Top of DATA SUPPLIED
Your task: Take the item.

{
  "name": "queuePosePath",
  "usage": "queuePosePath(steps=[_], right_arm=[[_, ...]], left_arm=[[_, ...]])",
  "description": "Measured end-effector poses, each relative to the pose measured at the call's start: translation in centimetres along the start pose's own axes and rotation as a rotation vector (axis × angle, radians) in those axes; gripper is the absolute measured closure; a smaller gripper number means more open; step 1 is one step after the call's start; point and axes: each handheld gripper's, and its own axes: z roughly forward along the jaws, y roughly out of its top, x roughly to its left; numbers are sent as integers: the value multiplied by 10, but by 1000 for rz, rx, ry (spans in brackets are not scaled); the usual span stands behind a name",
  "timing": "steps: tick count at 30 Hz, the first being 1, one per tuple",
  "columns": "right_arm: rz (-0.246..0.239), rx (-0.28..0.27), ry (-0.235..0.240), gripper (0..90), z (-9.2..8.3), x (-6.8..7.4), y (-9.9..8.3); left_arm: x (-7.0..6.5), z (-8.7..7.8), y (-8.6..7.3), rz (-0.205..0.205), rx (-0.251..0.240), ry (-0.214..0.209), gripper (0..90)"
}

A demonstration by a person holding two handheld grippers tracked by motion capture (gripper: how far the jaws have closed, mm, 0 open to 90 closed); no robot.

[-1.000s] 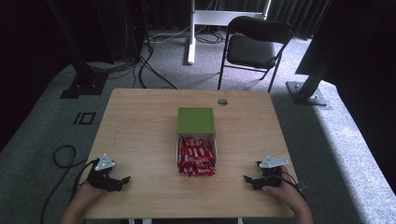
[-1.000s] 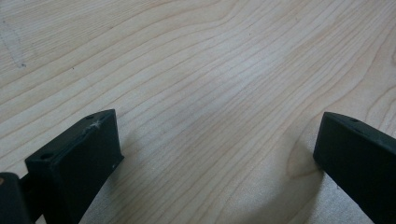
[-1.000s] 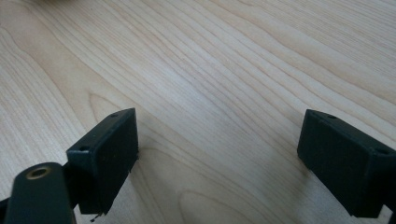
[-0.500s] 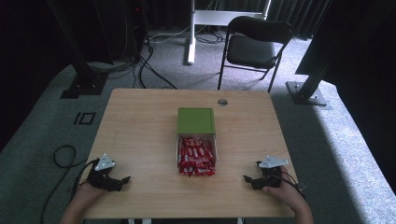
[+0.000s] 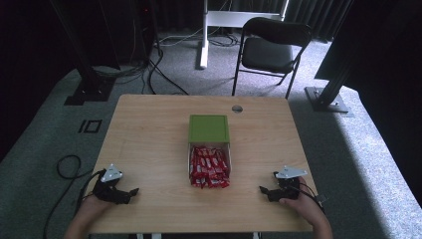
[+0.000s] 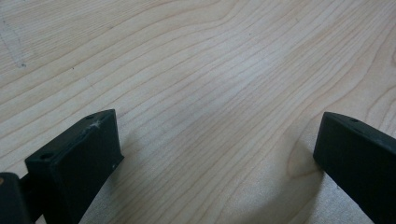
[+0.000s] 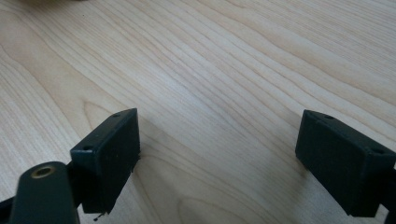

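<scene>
A green box [image 5: 208, 128] stands at the middle of the wooden table [image 5: 149, 134]. Right in front of it a clear container [image 5: 209, 166] holds several red wrapped candy bars. My left gripper [image 5: 130, 192] rests on the table near its front left corner, open, with bare wood between its jaws [image 6: 215, 154]. My right gripper [image 5: 264, 191] rests near the front right corner, also open, nothing between its jaws [image 7: 219, 149]. Both grippers point inward toward the container, well apart from it.
A small round grommet [image 5: 237, 108] sits in the tabletop near the far edge. Behind the table stand a black folding chair [image 5: 271, 50] and a white stand [image 5: 205, 35]. Cables [image 5: 64, 167] lie on the grey carpet at left.
</scene>
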Motion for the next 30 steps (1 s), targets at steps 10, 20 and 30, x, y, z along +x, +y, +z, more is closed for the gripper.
queuePosePath(steps=[10,20,30], right_arm=[[62,-39,10,139,1,3,5],[79,-91,-10,143,-13,5,24],[119,-153,-33,143,-28,12,57]], left_arm=[[0,0,0,-2,0,0,15],[0,0,0,-2,0,0,15],[0,0,0,0,-1,0,15]])
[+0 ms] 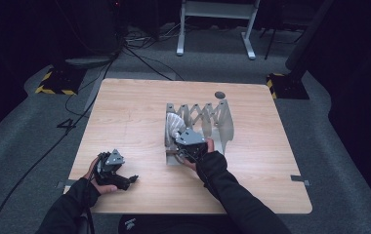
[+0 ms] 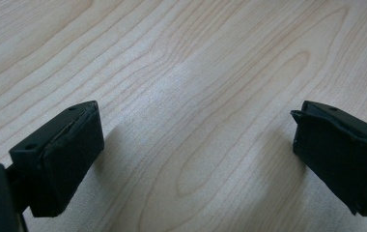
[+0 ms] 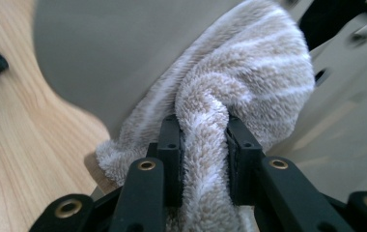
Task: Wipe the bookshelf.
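Towel first: a fluffy beige-and-white striped towel (image 3: 230,92) is pinched between the two black jaws of the right claw (image 3: 204,159), its pile bulging out on either side of the pads. In the high view the same towel (image 1: 173,125) sits at the middle of the frame, bunched against the left end of a pale grey accordion-style folding rack (image 1: 208,119) that stands on the light wooden tabletop (image 1: 134,117). The right claw (image 1: 183,139) is at the rack's near left corner, with the person's dark-sleeved forearm running down toward the bottom edge of the frame. In the right gripper view the rack's smooth grey panel (image 3: 99,58) rises directly behind the towel, and the cloth appears to lie against it.

Over at the lower left of the high view, the left claw (image 1: 133,178) lies low on the tabletop near the front edge, well apart from the rack. Its own camera shows the left claw (image 2: 196,159) with both black pads spread wide, one at each lower corner of the frame, and bare wood grain between them.
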Motion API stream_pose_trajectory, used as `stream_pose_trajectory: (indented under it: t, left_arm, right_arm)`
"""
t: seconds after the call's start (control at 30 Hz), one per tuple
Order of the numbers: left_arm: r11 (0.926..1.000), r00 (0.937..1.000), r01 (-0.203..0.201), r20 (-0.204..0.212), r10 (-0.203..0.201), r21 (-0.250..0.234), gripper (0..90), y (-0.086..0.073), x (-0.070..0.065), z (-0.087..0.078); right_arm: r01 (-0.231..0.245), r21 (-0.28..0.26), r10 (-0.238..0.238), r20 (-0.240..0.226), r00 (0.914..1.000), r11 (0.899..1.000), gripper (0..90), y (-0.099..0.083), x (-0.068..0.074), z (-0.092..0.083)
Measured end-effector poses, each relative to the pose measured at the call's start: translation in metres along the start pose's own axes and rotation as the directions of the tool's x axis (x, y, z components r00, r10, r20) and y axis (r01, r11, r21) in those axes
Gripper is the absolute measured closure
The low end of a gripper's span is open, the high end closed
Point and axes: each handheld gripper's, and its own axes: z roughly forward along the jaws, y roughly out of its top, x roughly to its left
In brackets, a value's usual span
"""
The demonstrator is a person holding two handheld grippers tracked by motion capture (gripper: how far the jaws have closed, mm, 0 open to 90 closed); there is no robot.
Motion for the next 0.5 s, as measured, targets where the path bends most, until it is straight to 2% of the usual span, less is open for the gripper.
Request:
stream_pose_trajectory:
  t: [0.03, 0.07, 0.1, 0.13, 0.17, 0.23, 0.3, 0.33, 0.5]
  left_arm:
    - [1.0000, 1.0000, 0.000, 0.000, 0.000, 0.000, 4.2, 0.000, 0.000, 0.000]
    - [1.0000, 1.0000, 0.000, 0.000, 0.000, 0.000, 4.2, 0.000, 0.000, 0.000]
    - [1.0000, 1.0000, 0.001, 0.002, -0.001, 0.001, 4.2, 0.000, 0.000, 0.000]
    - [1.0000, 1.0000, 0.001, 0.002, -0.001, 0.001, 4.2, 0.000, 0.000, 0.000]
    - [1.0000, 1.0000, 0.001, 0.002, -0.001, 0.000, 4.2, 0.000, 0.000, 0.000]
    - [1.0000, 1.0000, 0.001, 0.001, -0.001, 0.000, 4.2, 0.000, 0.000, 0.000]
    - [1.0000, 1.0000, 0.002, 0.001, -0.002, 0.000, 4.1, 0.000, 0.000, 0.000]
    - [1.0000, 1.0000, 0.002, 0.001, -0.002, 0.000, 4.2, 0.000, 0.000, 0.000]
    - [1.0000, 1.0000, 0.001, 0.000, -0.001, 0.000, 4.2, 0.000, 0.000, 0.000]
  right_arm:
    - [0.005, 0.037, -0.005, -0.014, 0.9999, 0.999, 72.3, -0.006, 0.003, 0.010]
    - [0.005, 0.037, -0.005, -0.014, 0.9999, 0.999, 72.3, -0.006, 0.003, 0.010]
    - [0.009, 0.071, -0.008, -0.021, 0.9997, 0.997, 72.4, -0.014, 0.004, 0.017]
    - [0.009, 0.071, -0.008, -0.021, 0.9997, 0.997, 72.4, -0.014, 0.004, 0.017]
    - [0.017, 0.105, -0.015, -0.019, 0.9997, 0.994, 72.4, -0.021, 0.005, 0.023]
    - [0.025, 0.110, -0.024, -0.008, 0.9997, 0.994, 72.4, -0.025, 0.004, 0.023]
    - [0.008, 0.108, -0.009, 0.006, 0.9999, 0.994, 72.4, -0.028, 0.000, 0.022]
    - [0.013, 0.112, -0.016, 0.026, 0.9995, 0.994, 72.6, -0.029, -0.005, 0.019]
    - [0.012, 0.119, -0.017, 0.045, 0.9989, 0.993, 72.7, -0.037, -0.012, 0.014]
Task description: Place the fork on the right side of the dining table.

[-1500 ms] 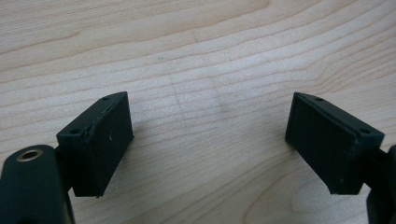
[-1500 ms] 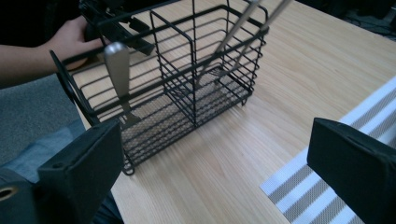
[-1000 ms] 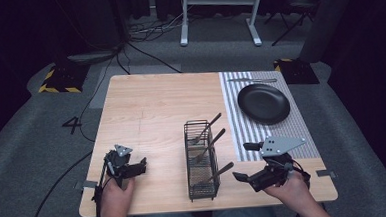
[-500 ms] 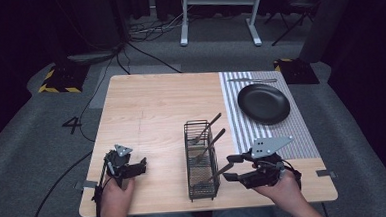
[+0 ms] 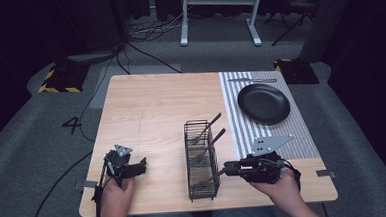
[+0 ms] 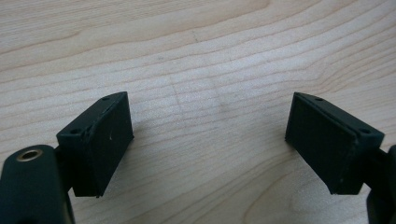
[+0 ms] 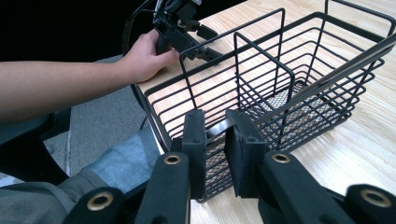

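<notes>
The black wire basket (image 5: pixel 202 160) stands on the wooden surface (image 5: pixel 156 110) with three utensils inside, and the right hand-held gripper (image 5: pixel 229 168), its jaws just closing, pinches the nearest utensil handle (image 7: pixel 219 129), while the left hand-held gripper (image 5: pixel 139 164) is wide.

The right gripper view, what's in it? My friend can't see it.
The right gripper pinches a dark utensil handle at the near end of a black wire basket on a wooden table. Beyond, a hand holds the other gripper.

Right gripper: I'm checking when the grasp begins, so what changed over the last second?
The right gripper slid left to the wire basket, and its jaws have just been closing onto the utensil handle sticking out of the near compartment. The left gripper, plate and other utensils stayed put.
</notes>
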The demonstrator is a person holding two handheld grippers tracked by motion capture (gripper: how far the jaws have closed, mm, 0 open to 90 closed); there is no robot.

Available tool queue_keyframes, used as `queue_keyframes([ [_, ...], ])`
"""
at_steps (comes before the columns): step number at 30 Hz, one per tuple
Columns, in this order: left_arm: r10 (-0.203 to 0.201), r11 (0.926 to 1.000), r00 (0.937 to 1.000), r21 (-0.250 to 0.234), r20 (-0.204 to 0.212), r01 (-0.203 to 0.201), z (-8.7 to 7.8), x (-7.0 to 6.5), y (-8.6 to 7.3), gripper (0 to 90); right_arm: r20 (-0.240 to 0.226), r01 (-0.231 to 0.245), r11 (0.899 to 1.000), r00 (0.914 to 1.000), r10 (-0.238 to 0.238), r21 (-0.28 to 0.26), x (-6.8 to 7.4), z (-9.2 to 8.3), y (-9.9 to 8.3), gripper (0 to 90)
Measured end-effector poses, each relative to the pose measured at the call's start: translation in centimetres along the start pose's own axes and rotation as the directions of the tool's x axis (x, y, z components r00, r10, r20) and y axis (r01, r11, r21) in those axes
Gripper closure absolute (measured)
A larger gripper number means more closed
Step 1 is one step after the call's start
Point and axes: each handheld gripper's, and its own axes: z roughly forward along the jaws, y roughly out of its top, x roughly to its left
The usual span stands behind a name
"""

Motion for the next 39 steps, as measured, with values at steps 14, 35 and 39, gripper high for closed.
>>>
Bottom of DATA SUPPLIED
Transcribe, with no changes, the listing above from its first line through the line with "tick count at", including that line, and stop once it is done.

» REPLY:
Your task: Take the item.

{
  "name": "queuePosePath",
  "usage": "queuePosePath(steps=[_], right_arm=[[_, ...]], left_arm=[[_, ...]])",
  "description": "Measured end-effector poses, each relative to the pose measured at the call's start: translation in centimetres along the start pose's own axes and rotation as a rotation vector (axis × angle, radians) in those axes; gripper is the absolute measured closure; a smaller gripper number means more open; step 1 is one step after the call's start; point and axes: each handheld gripper's, and its own axes: z roughly forward along the jaws, y roughly out of its top, x roughly to its left; numbers are sent as integers: the value multiplied by 10, but by 1000 for rz, rx, ry (spans in brackets are not scaled); the usual span stands behind a name",
  "timing": "steps: tick count at 30 Hz, the first being 1, one per tuple",

That concludes the answer to the exercise.